And the whole -- and Rep. Wilson said that her understanding -- a Republican -- was that it was quite likely that they did not have an individualized warrant. And then you have the question that you also raised about the president's claim of inherent authority, which is, "And if the court turns us down next time, we will go back to doing it without a warrant."
The legal authority
RAY SUAREZ: Well, could they go back to doing it the way they insist they still have the legal authority to do?
DAVID RIVKIN: Of course they can. But let me just emphasize one thing, because according to Kate there's something sinister about not disclosing those details. Let's be clear.
From the inception of FISA, details like that, highly classified details of applications to secure, actually called orders, the same as warrants, and the nature of them, duration, never been disclosed. In fact, the Democrats have criticized the president for not going for a FISA regime, almost ritualistically kept saying, "This is safe, this is secure, there are no leaks, judges do not leak."
And yet, all of a sudden, I hear Kate and others suggesting that the failure to describe, in a public hearing, mind you, not in a traditional classified hearing to intelligence committees but in an open hearing to disclose what those orders are, is somehow aberrational. That cannot be true.
RAY SUAREZ: Just to clarify, the judge in the case has said -- the judge who's supervising the FISA court now -- has said that she would accede to Congress's request and give them documents that they want to see, but it's up to the Justice Department. And the attorney general says...
KATE MARTIN: And the attorney general said he wouldn't agree to show it to Congress even in a classified setting yet. And there are two separate questions.

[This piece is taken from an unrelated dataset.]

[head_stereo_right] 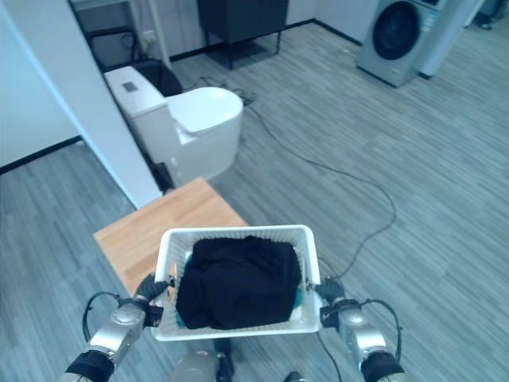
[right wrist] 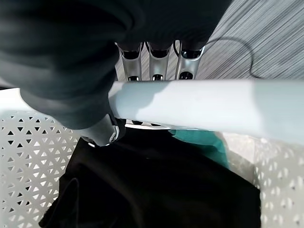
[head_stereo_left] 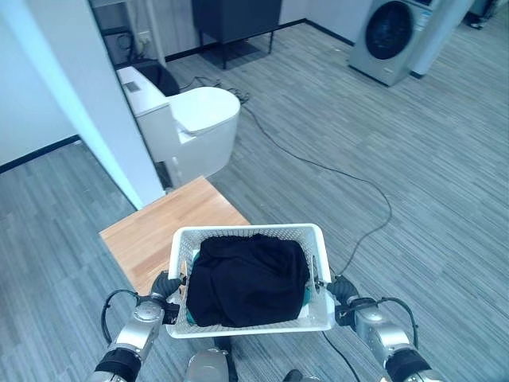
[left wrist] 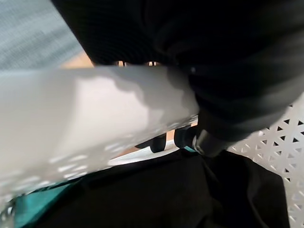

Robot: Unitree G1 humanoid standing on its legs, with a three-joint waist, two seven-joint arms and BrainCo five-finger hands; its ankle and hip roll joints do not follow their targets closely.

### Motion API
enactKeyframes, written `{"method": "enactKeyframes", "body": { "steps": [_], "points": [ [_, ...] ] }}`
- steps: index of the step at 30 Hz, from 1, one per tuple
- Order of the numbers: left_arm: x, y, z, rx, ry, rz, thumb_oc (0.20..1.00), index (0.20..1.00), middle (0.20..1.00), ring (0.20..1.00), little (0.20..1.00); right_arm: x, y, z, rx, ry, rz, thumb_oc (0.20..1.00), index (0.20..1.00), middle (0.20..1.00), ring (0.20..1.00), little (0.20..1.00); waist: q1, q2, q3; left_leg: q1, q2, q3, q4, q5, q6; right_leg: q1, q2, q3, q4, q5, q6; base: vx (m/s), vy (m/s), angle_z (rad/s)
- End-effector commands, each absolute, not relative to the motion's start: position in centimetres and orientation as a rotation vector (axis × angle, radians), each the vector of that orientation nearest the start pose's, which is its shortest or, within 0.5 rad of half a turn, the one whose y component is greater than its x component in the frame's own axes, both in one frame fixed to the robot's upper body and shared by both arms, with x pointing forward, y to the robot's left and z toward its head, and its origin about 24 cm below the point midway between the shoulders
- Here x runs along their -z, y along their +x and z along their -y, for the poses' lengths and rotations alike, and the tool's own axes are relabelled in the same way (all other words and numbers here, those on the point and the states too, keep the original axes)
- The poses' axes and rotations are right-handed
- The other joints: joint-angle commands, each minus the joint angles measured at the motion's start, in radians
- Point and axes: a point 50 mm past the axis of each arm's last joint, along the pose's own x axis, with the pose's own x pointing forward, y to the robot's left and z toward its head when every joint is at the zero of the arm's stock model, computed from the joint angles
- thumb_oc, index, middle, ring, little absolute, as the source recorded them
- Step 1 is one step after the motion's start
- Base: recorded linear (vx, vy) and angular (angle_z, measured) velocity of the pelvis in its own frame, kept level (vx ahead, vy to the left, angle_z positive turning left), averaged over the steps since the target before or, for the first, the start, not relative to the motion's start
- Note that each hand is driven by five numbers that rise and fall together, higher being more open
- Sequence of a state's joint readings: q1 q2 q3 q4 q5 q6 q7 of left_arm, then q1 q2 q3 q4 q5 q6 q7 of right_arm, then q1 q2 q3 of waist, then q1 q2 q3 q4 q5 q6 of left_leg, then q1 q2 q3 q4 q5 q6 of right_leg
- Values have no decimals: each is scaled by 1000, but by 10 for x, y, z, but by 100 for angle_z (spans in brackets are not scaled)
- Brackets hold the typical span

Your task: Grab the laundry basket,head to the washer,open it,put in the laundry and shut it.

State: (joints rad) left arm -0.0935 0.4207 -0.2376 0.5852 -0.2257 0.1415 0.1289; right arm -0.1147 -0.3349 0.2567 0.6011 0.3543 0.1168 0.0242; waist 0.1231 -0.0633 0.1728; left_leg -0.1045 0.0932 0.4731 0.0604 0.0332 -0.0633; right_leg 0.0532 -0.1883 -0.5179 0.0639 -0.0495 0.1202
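White perforated basket (head_stereo_left: 248, 235) – black cloth (head_stereo_left: 246, 278) inside – left hand (head_stereo_left: 165, 286), right hand (head_stereo_left: 342, 290) clasping its rims.

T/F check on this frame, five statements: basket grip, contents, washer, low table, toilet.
1. Both hands, left hand and right hand, grip the laundry basket by its sides. True.
2. The basket is empty. False: black clothing fills it, with a teal item underneath.
3. The washer stands far off, door shut. True.
4. The basket rests on the wooden table. False: it is held up, nearer the robot.
5. The toilet lid is up. False: it is down.
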Motion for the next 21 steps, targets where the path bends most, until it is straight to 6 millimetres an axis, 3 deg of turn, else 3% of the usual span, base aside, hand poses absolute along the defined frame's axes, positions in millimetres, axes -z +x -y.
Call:
{"method": "enactKeyframes", "body": {
  "steps": [1, 7, 10, 13, 15, 21],
  "points": [
    [33, 261, -213, 0, 117, -435, 200, 200, 200, 200, 200, 28, 267, 211, -78, 21, -436, 200, 200, 200, 200, 200, -3, 59, -33, 20, -12, -64, 28, -23, 45, 14, 33, 46, -9, -24, 29, -35, -152, -55],
    [34, 261, -210, -8, 131, -432, 200, 200, 200, 200, 200, 20, 266, 217, -63, -7, -398, 200, 200, 200, 200, 200, -90, 76, -17, 46, 30, -64, 1, 27, 10, 12, 92, 152, -35, -32, -3, -39, -157, -36],
    [38, 256, -213, -22, 130, -444, 200, 200, 200, 200, 200, 17, 266, 219, -72, -34, -390, 200, 200, 200, 200, 200, -104, 74, -6, 29, 44, -78, 18, 48, 7, -7, 109, 189, -43, -16, -19, -75, -166, -60],
    [41, 252, -213, -49, 78, -448, 200, 200, 200, 200, 200, 12, 274, 224, -68, -78, -380, 200, 200, 200, 200, 200, -76, 63, 14, -16, -26, -343, 75, 12, 3, -23, 117, 261, -27, -11, -30, -28, -144, -64],
    [41, 251, -215, -62, 62, -445, 200, 200, 200, 200, 200, 10, 279, 224, -68, -81, -375, 200, 200, 200, 200, 200, -68, 63, 15, -19, -70, -440, 89, -13, 8, -28, 127, 303, -20, -9, -32, 39, -67, -75],
    [47, 248, -219, -69, 64, -482, 200, 200, 200, 200, 200, 13, 276, 226, -37, -36, -382, 200, 200, 200, 200, 200, -106, 69, -18, 17, -61, -382, 69, -28, 27, -28, 130, 338, -27, -6, -35, 52, 25, -48]
  ]
}}
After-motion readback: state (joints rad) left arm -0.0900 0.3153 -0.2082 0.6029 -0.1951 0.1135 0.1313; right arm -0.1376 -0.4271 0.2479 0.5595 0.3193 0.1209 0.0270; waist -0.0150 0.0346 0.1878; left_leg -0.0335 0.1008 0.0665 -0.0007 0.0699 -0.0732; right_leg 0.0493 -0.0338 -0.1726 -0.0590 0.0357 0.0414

No one's asking, who are the individuals who are going to be listened to? The question is, the Justice Department made some -- in their words -- creative and innovative legal arguments about how you interpret FISA. Those arguments ought to be made public, and they don't have any classified details in them.
DAVID RIVKIN: No, but those arguments cannot be made public, with all due respect, Kate, because these are not pure legal arguments. The nature of those arguments would show exactly how we're processing different types...
What legal arguments could reveal
RAY SUAREZ: Well, let me follow up about that, because Kate Martin suggests that just to say what the machinery, what the mechanics are wouldn't involve talking about specific suspects, specific cases, and operational details.
DAVID RIVKIN: But it would reveal, with all due respect, the nature of legal arguments, which reveal our conceptual approaches to surveillance, the search patterns.
With all due respect, it's very ironic. For years, the critics have been saying, "We trust Article III judges, independent judiciary to validate the judgment of the executive branch." Now all of a sudden it's not good enough.
We had an Article III judge acting in good faith, looking at the administration's argument. Look, we as lawyers go to court and make arguments, sometimes innovative, sometimes traditional. Basically, if a court buys that argument, that typically is good enough. Now, all of a sudden, that's not good enough.
RAY SUAREZ: Quick response. Quick response.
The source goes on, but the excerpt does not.